I stand here tonight—or this morning, as it may now be—acknowledging fully the size of the challenge that we in the world have. We shouldn’t look at it through ideological blinkers. We shouldn’t look at it pretending there are silver bullets. And we certainly shouldn’t look at it denigrating what Australia has achieved, because we have achieved remarkable change in reducing our emissions.
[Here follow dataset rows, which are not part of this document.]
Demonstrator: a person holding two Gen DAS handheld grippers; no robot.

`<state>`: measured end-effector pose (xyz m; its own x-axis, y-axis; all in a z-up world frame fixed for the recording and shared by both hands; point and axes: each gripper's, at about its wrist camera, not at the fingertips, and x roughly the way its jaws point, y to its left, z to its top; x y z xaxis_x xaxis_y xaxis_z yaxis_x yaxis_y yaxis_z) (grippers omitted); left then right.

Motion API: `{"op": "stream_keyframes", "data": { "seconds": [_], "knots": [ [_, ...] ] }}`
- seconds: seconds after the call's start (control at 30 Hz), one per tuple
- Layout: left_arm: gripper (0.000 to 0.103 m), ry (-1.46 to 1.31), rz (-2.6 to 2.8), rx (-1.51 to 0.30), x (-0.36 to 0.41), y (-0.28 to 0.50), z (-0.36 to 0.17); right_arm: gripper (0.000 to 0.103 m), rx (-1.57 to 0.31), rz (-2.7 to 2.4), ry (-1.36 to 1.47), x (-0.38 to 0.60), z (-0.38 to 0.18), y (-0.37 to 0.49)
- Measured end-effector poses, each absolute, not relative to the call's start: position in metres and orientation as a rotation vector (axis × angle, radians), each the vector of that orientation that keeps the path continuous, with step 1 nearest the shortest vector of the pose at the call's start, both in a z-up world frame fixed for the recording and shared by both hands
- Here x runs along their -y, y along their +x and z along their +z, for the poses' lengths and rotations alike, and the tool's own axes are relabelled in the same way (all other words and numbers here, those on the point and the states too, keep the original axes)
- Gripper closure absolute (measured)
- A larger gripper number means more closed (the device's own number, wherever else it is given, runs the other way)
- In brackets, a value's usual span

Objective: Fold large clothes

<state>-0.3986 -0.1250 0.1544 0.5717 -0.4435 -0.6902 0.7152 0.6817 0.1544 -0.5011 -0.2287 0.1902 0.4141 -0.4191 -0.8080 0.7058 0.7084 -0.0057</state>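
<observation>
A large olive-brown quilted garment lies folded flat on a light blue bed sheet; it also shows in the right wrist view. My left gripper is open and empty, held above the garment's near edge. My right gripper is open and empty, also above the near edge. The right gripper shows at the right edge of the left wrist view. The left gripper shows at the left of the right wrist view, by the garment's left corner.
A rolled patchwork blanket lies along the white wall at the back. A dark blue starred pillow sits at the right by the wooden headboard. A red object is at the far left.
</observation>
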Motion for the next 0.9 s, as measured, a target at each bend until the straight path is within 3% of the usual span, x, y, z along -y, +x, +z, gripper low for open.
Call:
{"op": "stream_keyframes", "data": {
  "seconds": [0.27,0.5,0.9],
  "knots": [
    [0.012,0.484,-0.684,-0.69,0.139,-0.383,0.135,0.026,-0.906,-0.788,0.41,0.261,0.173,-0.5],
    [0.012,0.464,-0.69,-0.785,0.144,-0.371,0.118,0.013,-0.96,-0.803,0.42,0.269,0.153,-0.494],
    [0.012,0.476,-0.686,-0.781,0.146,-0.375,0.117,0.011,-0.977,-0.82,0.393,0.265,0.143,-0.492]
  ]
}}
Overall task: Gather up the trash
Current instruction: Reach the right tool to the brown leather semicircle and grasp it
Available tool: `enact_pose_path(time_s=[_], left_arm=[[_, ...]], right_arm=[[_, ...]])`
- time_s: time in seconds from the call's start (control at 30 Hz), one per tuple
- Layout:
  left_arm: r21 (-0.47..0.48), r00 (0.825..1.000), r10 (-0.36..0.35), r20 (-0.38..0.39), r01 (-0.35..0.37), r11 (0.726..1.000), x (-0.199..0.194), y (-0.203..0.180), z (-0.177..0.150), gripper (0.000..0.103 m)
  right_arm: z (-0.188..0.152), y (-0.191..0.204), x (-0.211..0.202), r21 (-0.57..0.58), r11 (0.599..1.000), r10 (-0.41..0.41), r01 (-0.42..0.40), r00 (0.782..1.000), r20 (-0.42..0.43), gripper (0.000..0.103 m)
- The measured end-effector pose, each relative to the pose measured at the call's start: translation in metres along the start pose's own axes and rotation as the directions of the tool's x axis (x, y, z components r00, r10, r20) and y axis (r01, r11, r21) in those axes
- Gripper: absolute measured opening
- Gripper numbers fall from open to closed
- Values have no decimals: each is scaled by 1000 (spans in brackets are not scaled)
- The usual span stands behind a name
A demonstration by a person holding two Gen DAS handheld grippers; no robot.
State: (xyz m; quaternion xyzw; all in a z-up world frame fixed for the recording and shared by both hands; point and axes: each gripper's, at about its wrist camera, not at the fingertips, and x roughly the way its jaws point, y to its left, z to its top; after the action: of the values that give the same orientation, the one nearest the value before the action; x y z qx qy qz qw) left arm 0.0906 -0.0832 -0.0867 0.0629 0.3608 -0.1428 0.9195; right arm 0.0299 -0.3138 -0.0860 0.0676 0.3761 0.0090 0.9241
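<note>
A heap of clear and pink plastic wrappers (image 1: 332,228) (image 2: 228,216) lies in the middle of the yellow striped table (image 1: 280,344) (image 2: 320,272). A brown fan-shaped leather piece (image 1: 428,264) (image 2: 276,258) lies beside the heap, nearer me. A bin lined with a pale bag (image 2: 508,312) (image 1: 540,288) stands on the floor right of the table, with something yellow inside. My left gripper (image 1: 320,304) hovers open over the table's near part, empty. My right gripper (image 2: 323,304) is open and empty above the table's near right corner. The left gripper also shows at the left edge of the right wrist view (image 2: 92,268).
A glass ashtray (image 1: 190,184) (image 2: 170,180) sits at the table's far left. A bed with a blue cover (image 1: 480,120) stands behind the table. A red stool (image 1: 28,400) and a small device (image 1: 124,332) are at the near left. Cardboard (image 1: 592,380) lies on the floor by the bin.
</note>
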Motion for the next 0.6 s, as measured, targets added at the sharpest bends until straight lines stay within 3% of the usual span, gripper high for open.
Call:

We have played a role in step change in technologies through, for example, our take-up of solar PV, and we can play a positive role if we focus on how we can get affordable technologies taken up here in Australia that set a model for the rest of the world.

So I urge the government to reflect, to consider the scale of those global challenges and to better equip Australia to contribute to those challenges not just here but right around the world, and for us to do so from a position of strength, where our role in technologies to combat climate change is the most positive one possible.